With witty humor and a strong sense of self, musician, model, and technology executive Shavone Charles recounts her journey through Google, Twitter, and more – and outlines her mission to make space for herself and other young women of color both online and IRL.


Pocket Change Collective was born out of a need for space. Space to think. Space to connect. Space to be yourself. And this is your invitation to join us. This is a series of small books with big ideas from today's leading activists and artists.

    "The right balance of curiosity and good old nerve has always pushed me toward good directions in my life. During the darkest, most discouraging times, I can lean on those two parts of me." In this installment of the Pocket Change Collective, musician and technology phenom Shavone Charles explores how curiosity and nerve led her from a small college in Merced, California, to some of the most influential spaces in the tech world: from Google to Twitter to eventually landing a spot on the coveted Forbes 30 Under 30 list.

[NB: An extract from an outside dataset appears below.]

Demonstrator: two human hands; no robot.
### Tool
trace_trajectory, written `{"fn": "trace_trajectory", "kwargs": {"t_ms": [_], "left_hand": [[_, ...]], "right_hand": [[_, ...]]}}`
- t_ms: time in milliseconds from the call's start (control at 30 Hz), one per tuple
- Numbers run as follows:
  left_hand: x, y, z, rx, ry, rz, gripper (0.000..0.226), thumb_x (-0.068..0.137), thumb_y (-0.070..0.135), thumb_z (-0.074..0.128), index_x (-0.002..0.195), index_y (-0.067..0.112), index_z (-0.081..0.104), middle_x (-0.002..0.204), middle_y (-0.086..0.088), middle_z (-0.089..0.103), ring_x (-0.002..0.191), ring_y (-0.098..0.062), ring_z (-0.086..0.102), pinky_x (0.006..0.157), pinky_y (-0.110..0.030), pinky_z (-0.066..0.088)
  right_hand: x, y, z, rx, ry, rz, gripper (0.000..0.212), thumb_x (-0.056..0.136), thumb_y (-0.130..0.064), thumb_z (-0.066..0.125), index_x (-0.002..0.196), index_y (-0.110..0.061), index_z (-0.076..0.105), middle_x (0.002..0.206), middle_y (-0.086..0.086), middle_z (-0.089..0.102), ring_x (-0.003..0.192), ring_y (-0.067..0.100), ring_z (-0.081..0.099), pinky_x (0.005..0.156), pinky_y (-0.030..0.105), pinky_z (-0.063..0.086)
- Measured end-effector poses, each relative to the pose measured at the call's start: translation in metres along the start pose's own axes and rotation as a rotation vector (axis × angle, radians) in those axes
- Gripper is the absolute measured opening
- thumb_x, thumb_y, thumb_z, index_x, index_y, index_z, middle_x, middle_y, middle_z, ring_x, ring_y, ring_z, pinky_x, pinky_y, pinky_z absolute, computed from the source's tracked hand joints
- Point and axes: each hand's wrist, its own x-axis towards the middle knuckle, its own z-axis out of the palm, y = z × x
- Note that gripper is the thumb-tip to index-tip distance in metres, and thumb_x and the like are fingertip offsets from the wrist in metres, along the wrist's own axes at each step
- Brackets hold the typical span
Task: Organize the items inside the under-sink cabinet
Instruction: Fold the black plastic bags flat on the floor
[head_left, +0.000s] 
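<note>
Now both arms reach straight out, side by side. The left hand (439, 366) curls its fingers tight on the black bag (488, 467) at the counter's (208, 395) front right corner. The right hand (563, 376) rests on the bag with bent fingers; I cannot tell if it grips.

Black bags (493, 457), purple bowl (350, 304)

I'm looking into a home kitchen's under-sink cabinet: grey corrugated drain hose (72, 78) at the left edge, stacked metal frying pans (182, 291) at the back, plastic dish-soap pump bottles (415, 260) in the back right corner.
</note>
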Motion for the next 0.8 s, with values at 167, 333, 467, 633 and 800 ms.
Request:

Grateful for being the first in many spaces, but passionate about being neither the last nor the only, Charles tells her story in the hopes of guiding others and shaping a future where people, particularly women of color, feel empowered to make space for themselves and challenge society’s status quos.
Ashley Lukashevsky is an illustrator and visual artist born and raised in Honolulu, Hawaii, currently based in Los Angeles. Ashley uses illustration and art as tools to strengthen social movements against systemic racism, sexism, and anti-immigrant policy. She aims to tear down these systems of oppression through first envisioning and drawing a world without them.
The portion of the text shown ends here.